> Exercise details: Count the lines in the data below holding the string "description" and write the total by itself.

:::::

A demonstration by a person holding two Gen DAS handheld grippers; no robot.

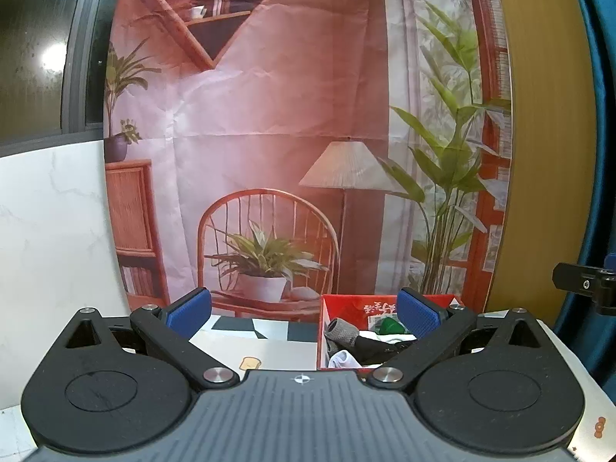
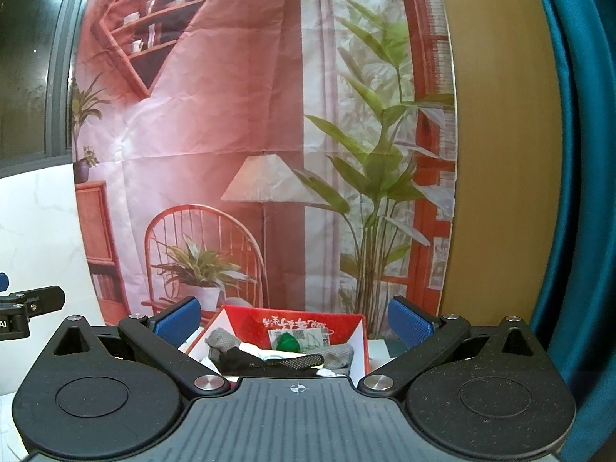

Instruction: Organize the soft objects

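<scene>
Right, both grippers are hovering above the tabletop [image 1: 269, 350] with nothing held. The left gripper [image 1: 304, 313] is showing its jaws spread wide apart and empty; the right gripper [image 2: 294, 321] is the same, jaws apart, nothing between the blue pads [image 2: 177, 321].

The red box [image 2: 358, 340] is sitting just ahead of the right jaws, roughly centred between them. From the left wrist view the red box [image 1: 325, 331] is lying ahead and toward the right-hand jaw, partly hidden behind that pad.

Soft things are already piling inside the box. Count, as far as visible:
- one grey knit piece [image 2: 223, 340], possibly a sock, toward the left jaw side
- a second grey knit piece [image 2: 338, 354] toward the right jaw side; may be the same item, cannot tell
- one black fabric item [image 2: 269, 362] nearest the jaws
- one white sock-like item [image 1: 344, 360]
- one green item [image 2: 287, 342] at the back wall of the box
- one box, two grippers

Step judgement: the task is looking mostly done or between picks, since no loose soft item is showing on the tabletop in either view. Much of the tabletop is hidden under the gripper bodies, though.

Next move is probably calling for tilting down to search for leftovers, or reaching in to tidy the pile, closing gently on limp cloth.
</scene>
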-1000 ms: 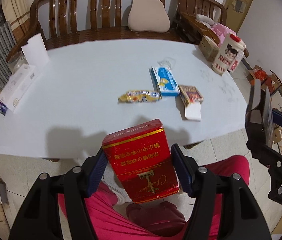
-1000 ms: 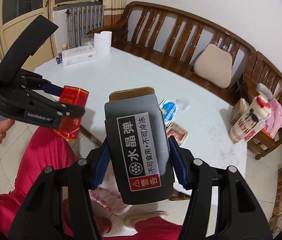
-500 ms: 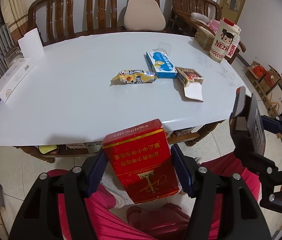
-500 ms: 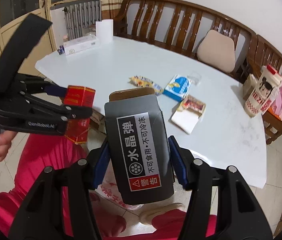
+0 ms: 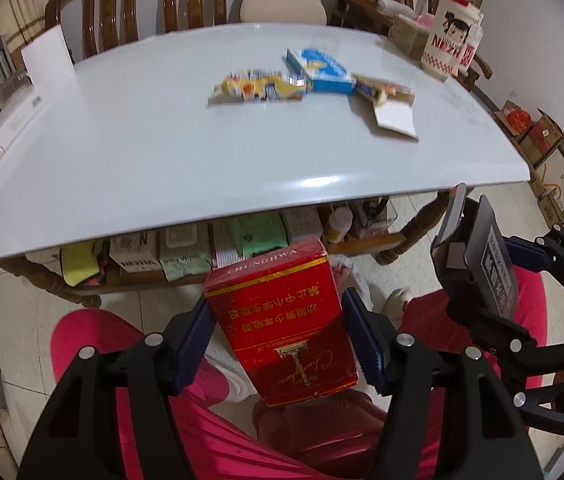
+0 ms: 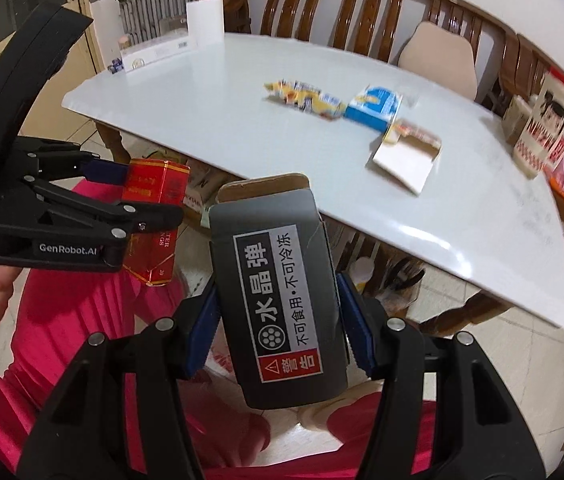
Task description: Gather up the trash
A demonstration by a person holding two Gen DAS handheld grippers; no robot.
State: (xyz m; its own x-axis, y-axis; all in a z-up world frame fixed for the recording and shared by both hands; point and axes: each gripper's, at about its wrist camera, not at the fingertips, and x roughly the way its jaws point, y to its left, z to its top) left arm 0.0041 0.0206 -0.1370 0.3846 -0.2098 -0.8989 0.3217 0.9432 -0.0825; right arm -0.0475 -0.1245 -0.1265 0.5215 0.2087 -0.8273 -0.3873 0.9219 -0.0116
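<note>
White and glossy, the worktop (image 5: 129,152) fills the upper half of both wrist views, with a slatted wooden bench (image 6: 362,4) behind it. We find the left claw (image 5: 277,324) clamped on a red cigarette pack (image 5: 282,320), its blue pads pressing both sides of the pack. It hangs below the near worktop edge, over the person's pink-clad legs (image 5: 93,344). The right claw (image 6: 277,312) grips a grey carton (image 6: 277,296) with a white label and a red warning panel, likewise short of the worktop edge. In the right wrist view the left claw (image 6: 153,204) sits just to the left of the grey carton, apart from it.

Ahead of both claws, well up the worktop, we note three items in a loose row: a yellow snack wrapper (image 5: 257,88), a blue box (image 5: 322,70) touching its right end, and an opened small carton (image 5: 390,104) beside that. Motion blur softens their printing. A shelf (image 5: 185,252) under the worktop, ahead of the left claw, holds assorted packets.
</note>
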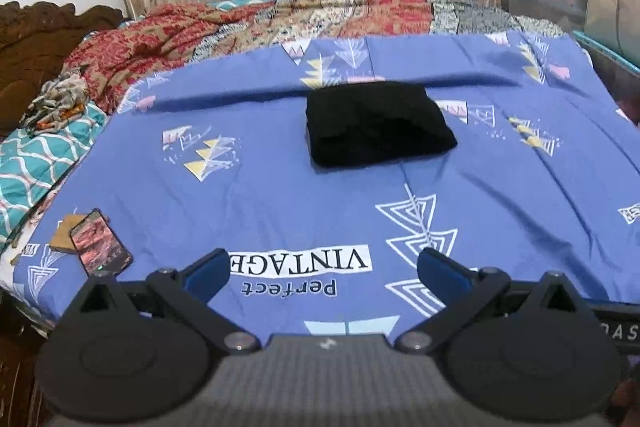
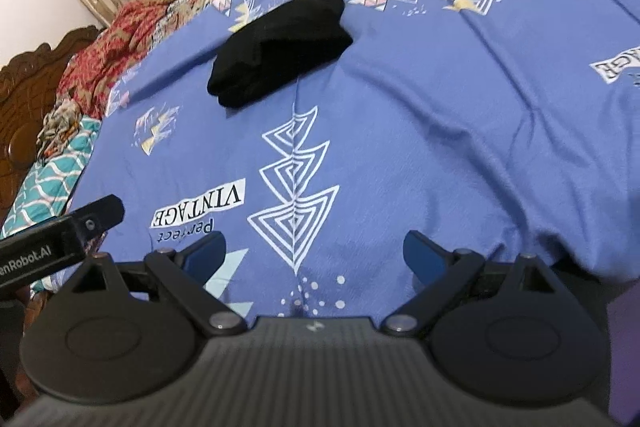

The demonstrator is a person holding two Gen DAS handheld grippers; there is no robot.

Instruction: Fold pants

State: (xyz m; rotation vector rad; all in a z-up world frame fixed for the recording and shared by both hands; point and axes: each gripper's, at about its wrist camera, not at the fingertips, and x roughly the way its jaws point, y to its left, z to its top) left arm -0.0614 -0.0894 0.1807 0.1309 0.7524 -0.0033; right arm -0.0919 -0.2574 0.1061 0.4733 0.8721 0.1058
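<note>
Left wrist view: we see the sheet [image 1: 280,195] covering the bed, the pants [image 1: 376,125] folded at its centre, a phone [image 1: 101,243] near left. Left gripper [image 1: 323,271] and right gripper [image 2: 314,255] both gape wide, empty.

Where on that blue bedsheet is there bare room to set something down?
Bare: the blue printed bedsheet between the folded black pants and both grippers, and right of the pants. Crowded: the near-left corner with a smartphone, and the rumpled red patterned quilt behind.
</note>
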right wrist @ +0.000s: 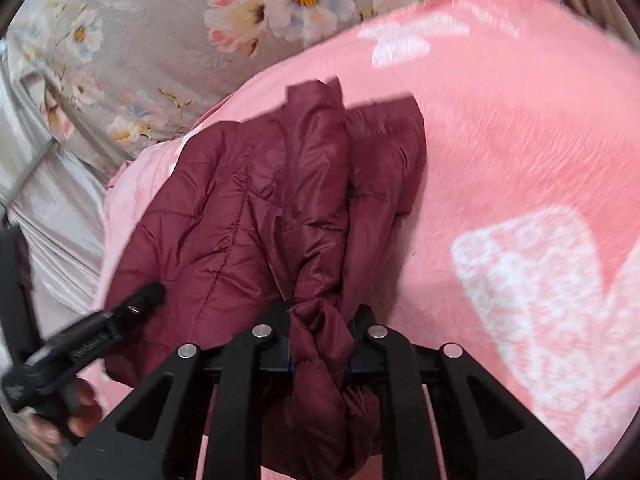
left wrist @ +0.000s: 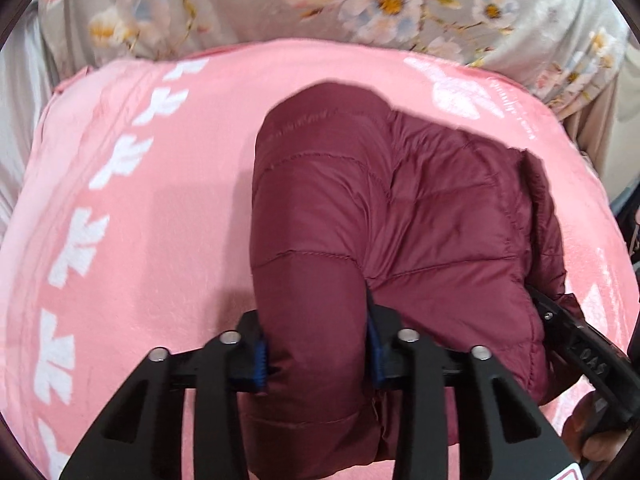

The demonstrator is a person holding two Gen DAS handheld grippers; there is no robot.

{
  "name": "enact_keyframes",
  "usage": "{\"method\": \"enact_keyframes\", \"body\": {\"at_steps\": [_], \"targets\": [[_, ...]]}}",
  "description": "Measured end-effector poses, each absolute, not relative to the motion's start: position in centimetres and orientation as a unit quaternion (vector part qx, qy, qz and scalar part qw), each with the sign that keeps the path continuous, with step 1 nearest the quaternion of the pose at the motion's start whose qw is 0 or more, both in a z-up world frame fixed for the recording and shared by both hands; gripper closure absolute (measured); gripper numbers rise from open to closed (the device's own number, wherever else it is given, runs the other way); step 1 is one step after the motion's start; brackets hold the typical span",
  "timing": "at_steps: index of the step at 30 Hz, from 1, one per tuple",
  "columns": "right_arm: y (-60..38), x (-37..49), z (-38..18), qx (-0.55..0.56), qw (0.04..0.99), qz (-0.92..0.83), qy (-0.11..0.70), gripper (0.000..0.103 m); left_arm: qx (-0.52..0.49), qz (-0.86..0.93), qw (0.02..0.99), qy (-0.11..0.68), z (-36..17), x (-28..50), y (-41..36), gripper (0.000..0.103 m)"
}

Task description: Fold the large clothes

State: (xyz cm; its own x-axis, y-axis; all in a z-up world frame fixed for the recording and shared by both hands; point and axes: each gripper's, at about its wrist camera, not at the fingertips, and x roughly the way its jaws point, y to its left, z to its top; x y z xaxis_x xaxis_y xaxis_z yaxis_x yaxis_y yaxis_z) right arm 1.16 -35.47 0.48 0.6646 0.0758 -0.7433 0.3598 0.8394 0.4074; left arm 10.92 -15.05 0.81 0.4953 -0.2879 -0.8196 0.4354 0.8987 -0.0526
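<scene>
A maroon quilted puffer jacket (left wrist: 400,208) lies bunched on a pink blanket (left wrist: 160,208). My left gripper (left wrist: 318,360) is shut on a thick padded fold of it, the blue pads (left wrist: 261,364) pressing both sides. In the right wrist view the same jacket (right wrist: 240,216) spreads ahead. My right gripper (right wrist: 320,354) is shut on a narrow gathered bunch of its fabric. The other hand-held gripper shows at the edge of each view: the right one (left wrist: 576,344) beside the jacket's right side, the left one (right wrist: 132,308) over its left part.
The pink blanket (right wrist: 500,140) with white patterns covers the bed. Behind it lies a grey floral cover (left wrist: 400,0), also at the back left in the right wrist view (right wrist: 160,40). A person's fingers (right wrist: 80,404) hold the left gripper's handle.
</scene>
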Motion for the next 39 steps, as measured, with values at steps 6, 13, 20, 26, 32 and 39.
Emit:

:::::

> Task answer: 3